Shakespeare’s Sisters

Harvard Book Store welcomes RAMIE TARGOFF—the Jehuda Reinharz Professor of the Humanities, professor of English, and co-chair of Italian Studies at Brandeis University and author of Renaissance Woman—for a discussion of her new book Shakespeare’s Sisters: How Women Wrote the Renaissance. She will be joined in conversation by ADAM GOPNIK—staff writer at The New Yorker and author of Real Work: On the Mystery of Mastery.

About Shakespeare’s Sisters

In an innovative and engaging narrative of everyday life in Shakespeare’s England, Ramie Targoff carries us from the sumptuous coronation of Queen Elizabeth in the mid-sixteenth century into the private lives of four women writers working at a time when women were legally the property of men. Some readers may have heard of Mary Sidney, accomplished poet and sister of the famous Sir Philip Sidney, but few will have heard of Aemilia Lanyer, the first woman in the seventeenth century to publish a book of original poetry, which offered a feminist take on the crucifixion, or Elizabeth Cary, who published the first original play by a woman, about the plight of the Jewish princess Mariam. Then there was Anne Clifford, a lifelong diarist who fought for decades against a patriarchy that tried to rob her of her land in one of England’s most infamous inheritance battles.

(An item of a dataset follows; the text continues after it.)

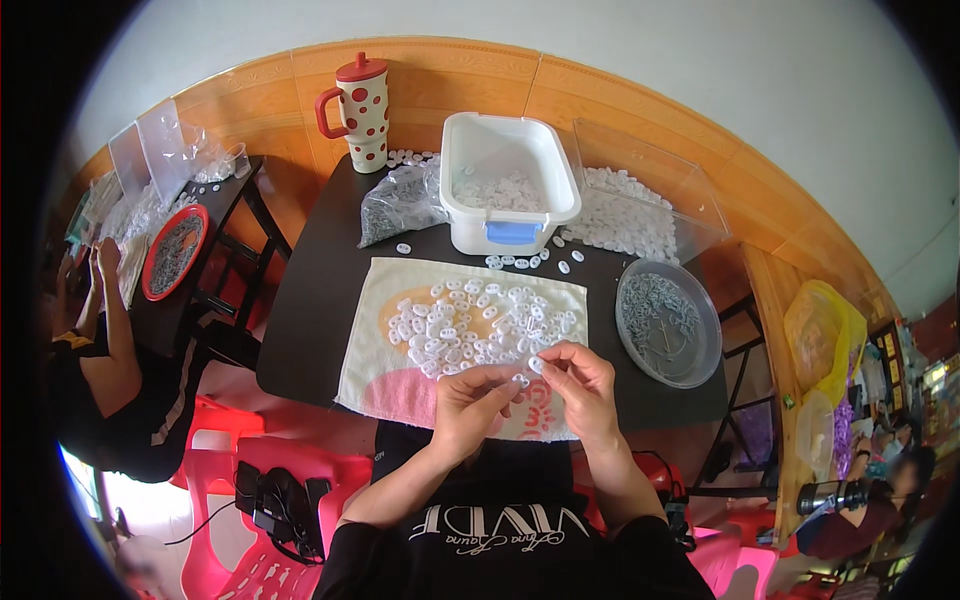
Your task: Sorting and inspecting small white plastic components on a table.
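Note:
A cream and pink towel (380,330) lies on the dark table (320,290) in front of me, with a heap of several small white plastic pieces (470,325) on it. My left hand (472,400) and my right hand (578,385) meet over the towel's near edge. Each pinches a small white piece (528,372) between thumb and fingertips, the two pieces almost touching.
Behind the towel stand a white tub with a blue latch (510,180), a clear bag of grey parts (400,200), a clear bin of white pieces (640,200) and a red spotted mug (358,105). A grey round tray (668,322) sits right. Another person (110,360) works at left by a red tray (175,250).

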Motion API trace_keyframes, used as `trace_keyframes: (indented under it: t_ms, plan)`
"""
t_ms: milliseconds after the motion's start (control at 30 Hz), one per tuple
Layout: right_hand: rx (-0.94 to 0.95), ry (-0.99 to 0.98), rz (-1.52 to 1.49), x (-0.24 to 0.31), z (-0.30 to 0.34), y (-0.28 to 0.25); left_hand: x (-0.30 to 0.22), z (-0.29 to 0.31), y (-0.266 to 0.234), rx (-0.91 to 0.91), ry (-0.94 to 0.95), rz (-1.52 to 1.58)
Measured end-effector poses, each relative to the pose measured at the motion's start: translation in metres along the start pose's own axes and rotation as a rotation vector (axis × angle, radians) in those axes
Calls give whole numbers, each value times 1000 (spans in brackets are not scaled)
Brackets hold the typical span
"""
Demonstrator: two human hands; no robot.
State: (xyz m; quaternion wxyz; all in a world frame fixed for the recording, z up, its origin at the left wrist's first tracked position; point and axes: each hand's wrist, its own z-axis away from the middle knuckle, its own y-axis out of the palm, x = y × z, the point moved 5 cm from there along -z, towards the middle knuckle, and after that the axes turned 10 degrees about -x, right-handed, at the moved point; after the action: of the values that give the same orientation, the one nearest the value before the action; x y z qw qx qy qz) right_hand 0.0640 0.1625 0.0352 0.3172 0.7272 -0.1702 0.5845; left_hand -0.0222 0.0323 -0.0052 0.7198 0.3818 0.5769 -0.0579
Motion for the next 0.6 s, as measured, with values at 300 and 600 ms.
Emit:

These women had husbands and children to care for and little support for their art, yet against all odds they defined themselves as writers, finding rooms of their own where doors had been shut for centuries. Targoff flings those doors open, revealing the treasures left by these extraordinary women; in the process, she helps us see the Renaissance in a fresh light, creating a richer understanding of history and offering a much-needed female perspective on life in Shakespeare’s day.